How is the United States getting Hydroxychloroquine and How Much is
it Costing?
The global Israeli company Teva Pharmaceutical Industries is donating more than 6 million doses of hydroxychloroquine sulfate tablets to hospitals across the United States to meet the urgent demand for the medicine as an investigational target to treat COVID-19.
YES, IT IS BEING DONATED. THE AMOUNT OF THE DRUG WHICH IS BEING DONATED eliminates claims that those whom it has been prescribed for such as lupus, will not be able to get it due to running out.
Donation of doses will be enough for everyone to has symptoms of the virus to ensure access for all.
Teva said in a statement that it will ship six million tablets of hydroxychloroquine sulfate, an FDA-approved drug for malaria, lupus erythematosus and rheumatoid arthritis, to hospitals across the country by March 31, and more than 10 million by next month.
“Immediately upon learning of the potential benefit of hydroxychloroquine, Teva began to assess supply and to urgently acquire additional ingredients to make more product while arranging for all of what we had to be distributed immediately,” said Brendan O’Grady, Teva Executive Vice President, North America Commercial.
“We are committed to helping to supply as many tablets as possible as demand for this treatment accelerates at no cost.”
O’Grady said that additional production of hydroxychloroquine sulfate tablets is also being assessed and subsequently ramped up with materials that are being sent to Teva from its ingredient supplier.
Teva will ship 6 million tablets through wholesalers to hospitals by March 31, and more than 10 million within a month.
The company is also reviewing supply of both hydroxychloroquine and chloroquine globally to determine whether there are additional supply and access opportunities for patients.
Teva is a global leader in generic and specialty medicines with a portfolio consisting of over 3,500 products in nearly every therapeutic area.
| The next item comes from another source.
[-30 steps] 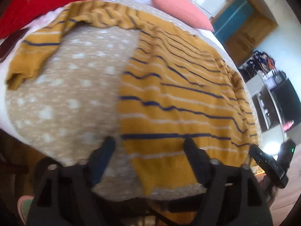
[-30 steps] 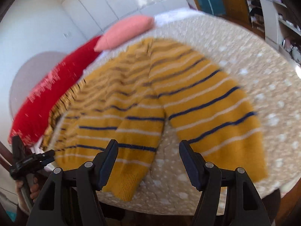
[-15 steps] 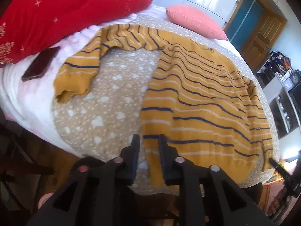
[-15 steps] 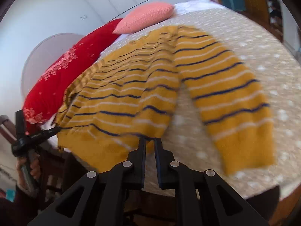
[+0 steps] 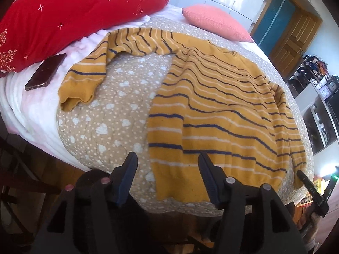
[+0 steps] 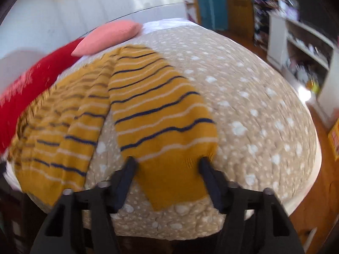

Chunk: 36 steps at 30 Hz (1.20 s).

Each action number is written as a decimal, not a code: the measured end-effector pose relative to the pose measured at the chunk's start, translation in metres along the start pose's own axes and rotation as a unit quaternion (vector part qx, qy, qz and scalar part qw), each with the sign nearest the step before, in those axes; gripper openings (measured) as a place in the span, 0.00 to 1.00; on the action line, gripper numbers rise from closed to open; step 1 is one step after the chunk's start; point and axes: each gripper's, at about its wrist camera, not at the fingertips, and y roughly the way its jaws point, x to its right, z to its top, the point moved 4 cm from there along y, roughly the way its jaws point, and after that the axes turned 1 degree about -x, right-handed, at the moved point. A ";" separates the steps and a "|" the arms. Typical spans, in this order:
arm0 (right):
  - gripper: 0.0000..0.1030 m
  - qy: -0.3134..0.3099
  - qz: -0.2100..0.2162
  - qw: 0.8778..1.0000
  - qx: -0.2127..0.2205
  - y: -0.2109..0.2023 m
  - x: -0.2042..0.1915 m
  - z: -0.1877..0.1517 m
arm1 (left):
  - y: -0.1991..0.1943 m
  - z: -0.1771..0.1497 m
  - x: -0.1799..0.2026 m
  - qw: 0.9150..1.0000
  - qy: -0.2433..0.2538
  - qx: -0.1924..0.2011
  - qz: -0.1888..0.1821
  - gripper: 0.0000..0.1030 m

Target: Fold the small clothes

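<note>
A mustard sweater with navy and white stripes [image 5: 218, 114] lies spread flat on a beige spotted bedspread [image 5: 110, 114]. Its left sleeve [image 5: 84, 80] bends toward the near edge. My left gripper [image 5: 167, 158] is open, its jaws either side of the sweater's lower left hem corner. In the right wrist view the right sleeve [image 6: 161, 122] lies beside the sweater body [image 6: 63, 127]. My right gripper [image 6: 166, 163] is open, its jaws straddling the sleeve just above the cuff. That view is motion-blurred.
A red pillow [image 5: 63, 14] and a pink pillow [image 5: 214, 21] lie at the far side. A dark phone [image 5: 45, 72] rests on the white sheet at the left. The right gripper [image 5: 313, 192] shows at the bed's right corner. Shelves [image 6: 307, 42] and wooden floor stand to the right.
Both grippers were open, shut half a second ago, and are open again now. The right gripper has swung right from the sweater's hem to over the right sleeve cuff. The left gripper pulled back slightly.
</note>
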 end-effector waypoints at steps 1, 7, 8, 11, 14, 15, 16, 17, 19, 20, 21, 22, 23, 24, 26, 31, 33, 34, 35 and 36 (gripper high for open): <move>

Teva provides more than 10% of the US drug supply, providing American patients with approximately 1 out of 7 prescriptions they take.
***It should be noted 9 years ago, when I first began experiencing life changing symptoms of autoimmune disease, after significant time spent trying to find a doctor which was trying to help me, help determine the causative factor, all I found were Dr's willing to prescribe a plethora of pharmaceuticals but not help me really get better and improve my quality of life. That was point I made the choice to stop taking any kind pharmaceutical medicine when it became clear I wasn't getting better and they did not care. I share this because, it's important to realize that I have never been one who turns to a pill to fix everything, quite the opposite, therefore my opinion that I am absolutely in favor of using hydroxychloroquine for the treatment of COVID-19 should carry greater impact because it goes against my typical inclination.